To solve this problem we will use the kinematic equations of descriptive motion of a projectile for which both the height reached and the distance traveled are defined. From this type of movement the lion reaches a height (H) of 3m and travels a horizontal distance (R) of 10 m. Mathematically the equations that describe this movement are given as,
[tex]H = \frac{v_0^2sin^2\theta}{2g}[/tex]
[tex]R = \frac{v_0^2 sin 2\theta}{g}[/tex]
Dividing the two equation we have that
[tex]\frac{H}{R}=\frac{\frac{v_0^2sin^2\theta}{2g}}{\frac{v_0^2 sin 2\theta}{g}}[/tex]
[tex]\frac{H}{R}= \frac{sin^2\theta}{2}*\frac{1}{sin2\theta}[/tex]
[tex]\frac{H}{R}= \frac{sin^2\theta}{2}*\frac{1}{2sin\theta cos\theta}[/tex]
[tex]\frac{H}{R}= \frac{1}{4} \frac{sin\theta}{cos\theta}[/tex]
[tex]\frac{H}{R}= \frac{1}{4} tan\theta[/tex]
Substituting values of H and R, we get
[tex]\frac{3}{10} = \frac{1}{4} tan\theta[/tex]
[tex]\theta = tan^{-1} \frac{12}{10}[/tex]
[tex]\theta = 50.2\°[/tex]
Substituting the value of \theta in equation we get,
[tex]H = \frac{v_0^2sin^2\theta}{2g}[/tex]
[tex]v_0^2 = \frac{H 2g}{sin^2\theta}[/tex]

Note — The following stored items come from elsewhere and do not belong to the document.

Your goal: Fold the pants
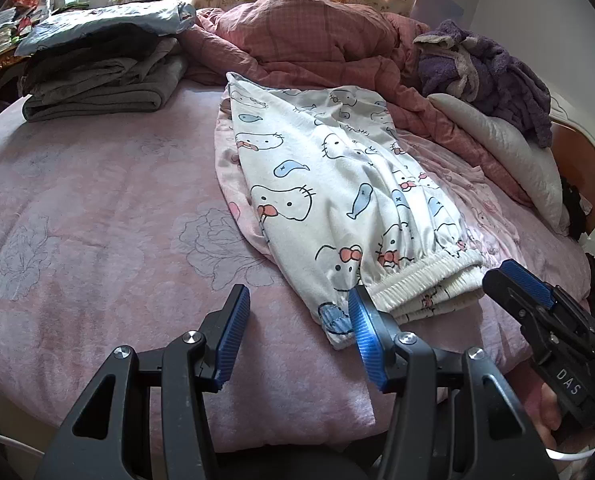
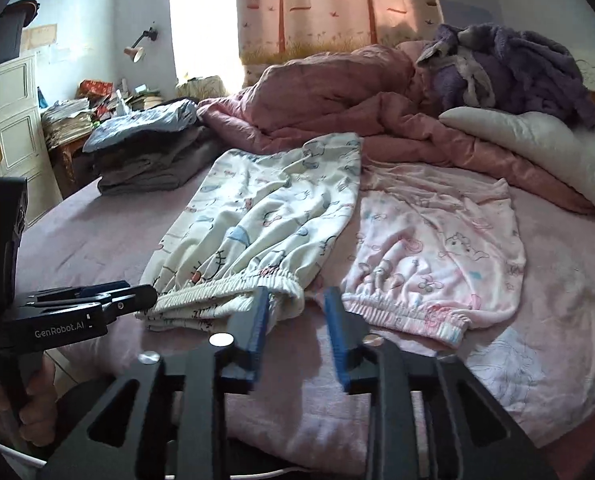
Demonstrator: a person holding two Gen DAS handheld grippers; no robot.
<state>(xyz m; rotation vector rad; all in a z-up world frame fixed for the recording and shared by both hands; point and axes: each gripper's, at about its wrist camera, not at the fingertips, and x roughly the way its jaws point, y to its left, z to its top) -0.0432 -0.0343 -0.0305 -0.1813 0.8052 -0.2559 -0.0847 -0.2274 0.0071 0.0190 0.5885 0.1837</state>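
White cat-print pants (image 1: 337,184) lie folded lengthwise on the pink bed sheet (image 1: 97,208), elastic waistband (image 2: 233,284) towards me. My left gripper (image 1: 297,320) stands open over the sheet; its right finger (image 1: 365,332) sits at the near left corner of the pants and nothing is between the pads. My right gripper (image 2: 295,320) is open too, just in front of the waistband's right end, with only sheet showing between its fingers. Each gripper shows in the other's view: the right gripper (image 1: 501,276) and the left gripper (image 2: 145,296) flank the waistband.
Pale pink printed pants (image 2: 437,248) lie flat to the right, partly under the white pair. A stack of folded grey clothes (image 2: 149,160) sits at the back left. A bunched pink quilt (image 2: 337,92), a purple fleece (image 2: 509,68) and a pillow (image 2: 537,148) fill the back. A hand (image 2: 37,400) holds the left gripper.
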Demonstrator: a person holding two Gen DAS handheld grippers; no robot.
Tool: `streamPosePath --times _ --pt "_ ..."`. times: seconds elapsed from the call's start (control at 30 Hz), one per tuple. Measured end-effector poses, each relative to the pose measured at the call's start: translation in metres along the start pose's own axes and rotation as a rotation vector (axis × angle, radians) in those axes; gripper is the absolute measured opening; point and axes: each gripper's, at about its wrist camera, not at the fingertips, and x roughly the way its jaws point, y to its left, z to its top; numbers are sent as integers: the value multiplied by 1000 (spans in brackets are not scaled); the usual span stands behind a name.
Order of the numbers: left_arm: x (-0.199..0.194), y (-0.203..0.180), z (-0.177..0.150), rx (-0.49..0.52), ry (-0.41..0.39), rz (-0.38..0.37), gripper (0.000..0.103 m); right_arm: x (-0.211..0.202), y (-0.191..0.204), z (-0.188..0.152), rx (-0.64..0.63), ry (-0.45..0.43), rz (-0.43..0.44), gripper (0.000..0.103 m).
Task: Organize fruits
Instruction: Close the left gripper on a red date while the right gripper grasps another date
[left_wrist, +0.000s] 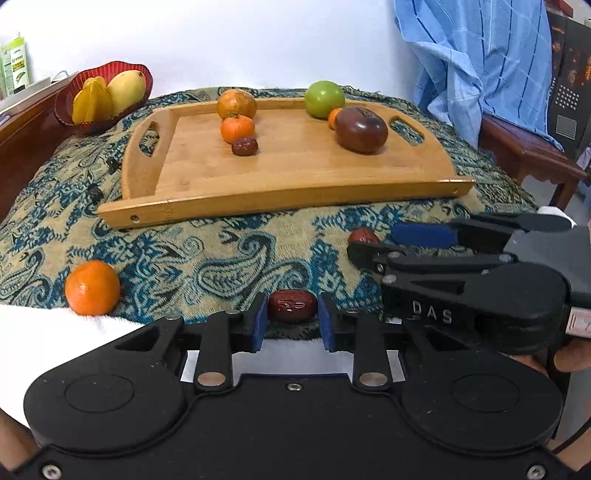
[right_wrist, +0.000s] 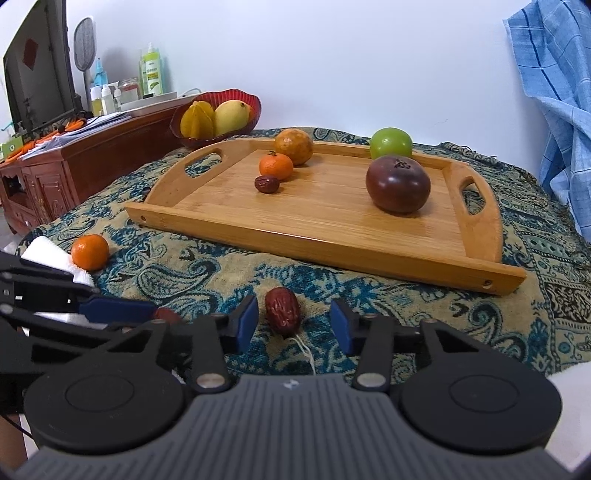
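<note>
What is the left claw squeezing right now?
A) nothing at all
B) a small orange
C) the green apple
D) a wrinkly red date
D: in the left wrist view the left claw has both blue pads pressed against a wrinkly red date, while the small orange lies loose on the cloth and the green apple sits on the tray.

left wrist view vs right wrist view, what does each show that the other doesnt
Only the left wrist view shows a small orange fruit tucked behind the dark purple fruit, and the left claw shut on a red date. Only the right wrist view shows the bottles on the cabinet, and the right claw open around a second date. Both show the wooden tray and red bowl.
</note>
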Motion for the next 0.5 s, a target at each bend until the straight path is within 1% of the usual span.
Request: streamPosePath --times 0.07,0.2,0.37,0.5 --pt "0 1 2 -3 -6 9 27 0 2 0 -10 -1 0 48" --pt "1 4 4 -13 -9 24 27 1 4 -1 -19 -5 -5 45" --pt "2 6 5 -25 -10 34 27 1 5 -2 -29 -16 -29 39" --pt "3 7 6 -31 -11 45 27 0 4 -2 -20 -18 -23 38"
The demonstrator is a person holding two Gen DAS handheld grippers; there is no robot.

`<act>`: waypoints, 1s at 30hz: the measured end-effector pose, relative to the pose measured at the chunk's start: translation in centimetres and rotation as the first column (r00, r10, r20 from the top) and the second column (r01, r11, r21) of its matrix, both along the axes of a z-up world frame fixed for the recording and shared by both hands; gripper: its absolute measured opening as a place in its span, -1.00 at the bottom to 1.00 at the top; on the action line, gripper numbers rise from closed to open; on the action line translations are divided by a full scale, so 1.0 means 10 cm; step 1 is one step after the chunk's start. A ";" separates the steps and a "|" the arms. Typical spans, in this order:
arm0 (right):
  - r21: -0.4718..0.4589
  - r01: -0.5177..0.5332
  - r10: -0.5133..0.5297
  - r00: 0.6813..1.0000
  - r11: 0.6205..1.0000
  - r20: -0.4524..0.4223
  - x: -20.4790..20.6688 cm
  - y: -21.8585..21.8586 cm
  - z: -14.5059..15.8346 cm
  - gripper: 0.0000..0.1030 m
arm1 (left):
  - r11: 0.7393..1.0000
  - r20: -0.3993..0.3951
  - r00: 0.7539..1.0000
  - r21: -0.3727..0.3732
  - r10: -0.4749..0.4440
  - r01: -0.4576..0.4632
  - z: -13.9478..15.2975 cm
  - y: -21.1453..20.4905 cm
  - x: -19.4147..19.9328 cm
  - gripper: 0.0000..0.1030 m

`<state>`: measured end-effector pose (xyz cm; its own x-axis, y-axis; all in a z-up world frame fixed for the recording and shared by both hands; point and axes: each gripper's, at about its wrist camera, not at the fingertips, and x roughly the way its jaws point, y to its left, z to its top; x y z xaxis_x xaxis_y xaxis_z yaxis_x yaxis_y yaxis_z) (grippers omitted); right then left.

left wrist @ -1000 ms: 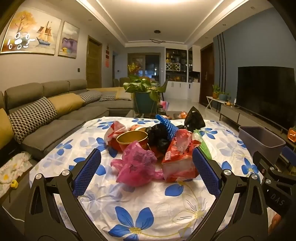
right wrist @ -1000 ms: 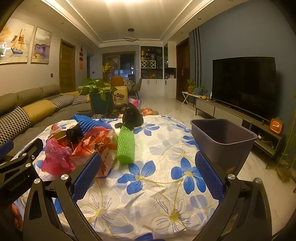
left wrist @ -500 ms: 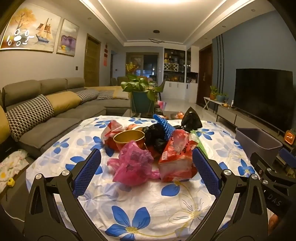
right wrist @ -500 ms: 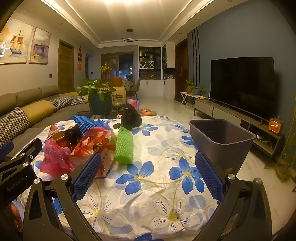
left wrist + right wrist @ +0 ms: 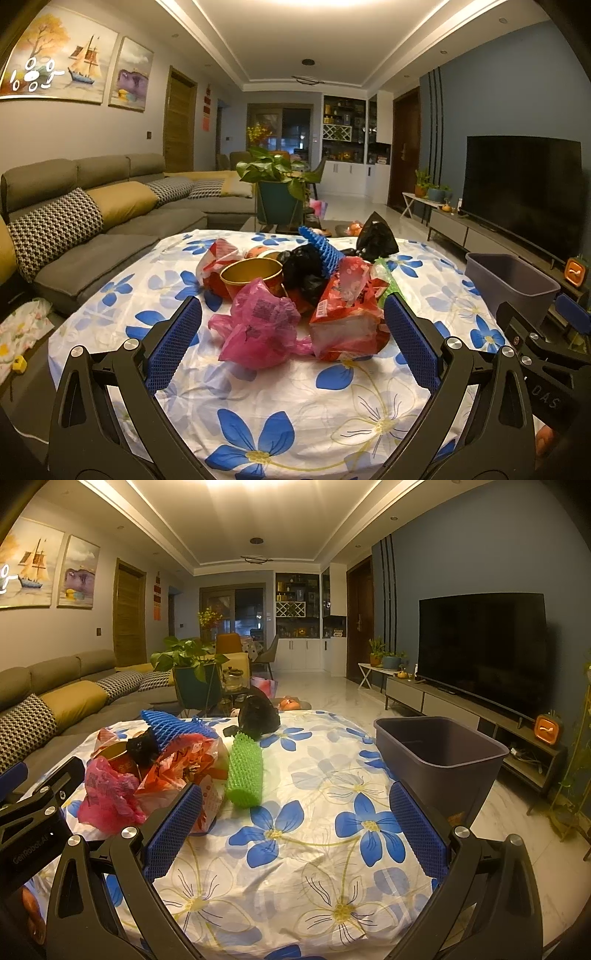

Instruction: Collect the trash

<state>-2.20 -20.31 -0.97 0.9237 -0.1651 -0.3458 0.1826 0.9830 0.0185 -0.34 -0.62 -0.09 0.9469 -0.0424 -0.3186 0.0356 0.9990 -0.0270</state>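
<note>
Now both tools hang above the near edge of the flowered surface (image 5: 295,424), holding nothing. Left hand-held gripper (image 5: 293,339) is spread wide, its blue pads either side of the trash heap — pink bag (image 5: 258,328) nearest, red wrapper (image 5: 347,325) touching it on the right, gold cup (image 5: 253,271) and black bag (image 5: 303,267) behind. Right hand-held gripper (image 5: 295,827) is likewise released, over bare cloth. Green foam net (image 5: 244,771) lies just beside the wrapper; a blue net (image 5: 173,725) tops the pile. Grey bin (image 5: 439,757) (nothing visible inside) sits at the surface's right edge.
</note>
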 end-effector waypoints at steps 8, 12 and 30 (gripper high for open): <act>-0.002 0.001 -0.001 1.000 1.000 0.001 0.00 0.00 0.00 0.90 | 1.000 -0.001 1.000 0.000 -0.010 0.010 0.01 -0.01 -0.01 0.89; 0.000 0.001 -0.001 1.000 1.000 0.001 0.00 -0.01 0.00 0.90 | 1.000 -0.001 1.000 -0.001 -0.014 0.014 0.02 -0.01 -0.01 0.89; -0.002 0.008 -0.008 1.000 1.000 0.005 -0.04 -0.05 0.02 0.90 | 0.999 -0.001 0.999 0.001 -0.036 0.036 0.03 -0.08 -0.02 0.89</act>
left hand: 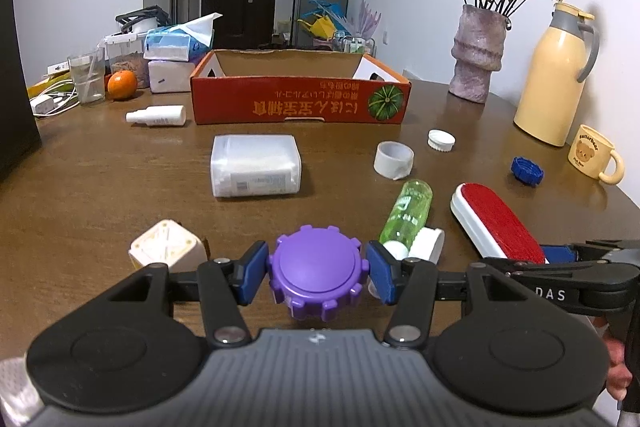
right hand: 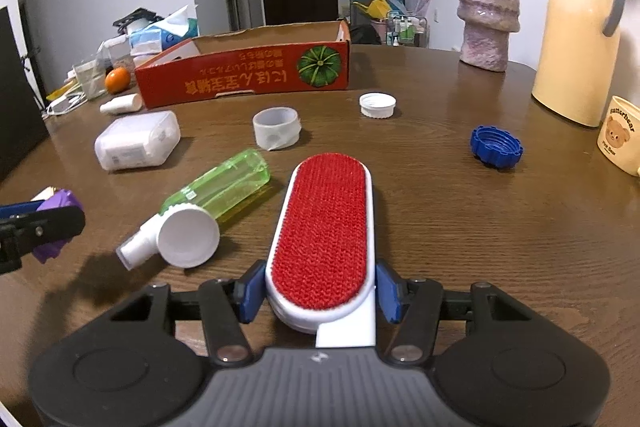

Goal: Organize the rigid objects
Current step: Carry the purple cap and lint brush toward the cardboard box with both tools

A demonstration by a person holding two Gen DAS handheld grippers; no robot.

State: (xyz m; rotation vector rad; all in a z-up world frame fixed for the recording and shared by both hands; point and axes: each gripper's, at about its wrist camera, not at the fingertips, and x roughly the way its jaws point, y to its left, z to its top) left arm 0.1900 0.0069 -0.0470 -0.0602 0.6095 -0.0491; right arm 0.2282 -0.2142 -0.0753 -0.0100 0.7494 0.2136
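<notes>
Left wrist view: my left gripper (left hand: pixel 318 277) is clamped on the purple lid (left hand: pixel 318 273), held above the table (left hand: pixel 100 187), well short of the red box (left hand: pixel 300 95). My right gripper (right hand: pixel 320 293) pinches the red lint brush (right hand: pixel 324 227), also nearer me than that box; a green bottle (right hand: pixel 224 191) lies just left.

A purple ridged lid (left hand: pixel 318 277) is held flat, top up, at the near edge. To its right, a red-faced white lint brush (right hand: pixel 324 239) is gripped lengthwise, bristle side up.
</notes>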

[tex]v_0^2 = \frac{3*2*9.8}{sin^2(50.2)}[/tex]
[tex]v_0^2 = 99.62[/tex]
[tex]v_0 = \sqrt{99.62}[/tex]
[tex]v_0 = 9.98m/s[/tex]
Therefore the speed of the mountain lion just as it leaves the ground is 9.98m/s at an angle of 50.2°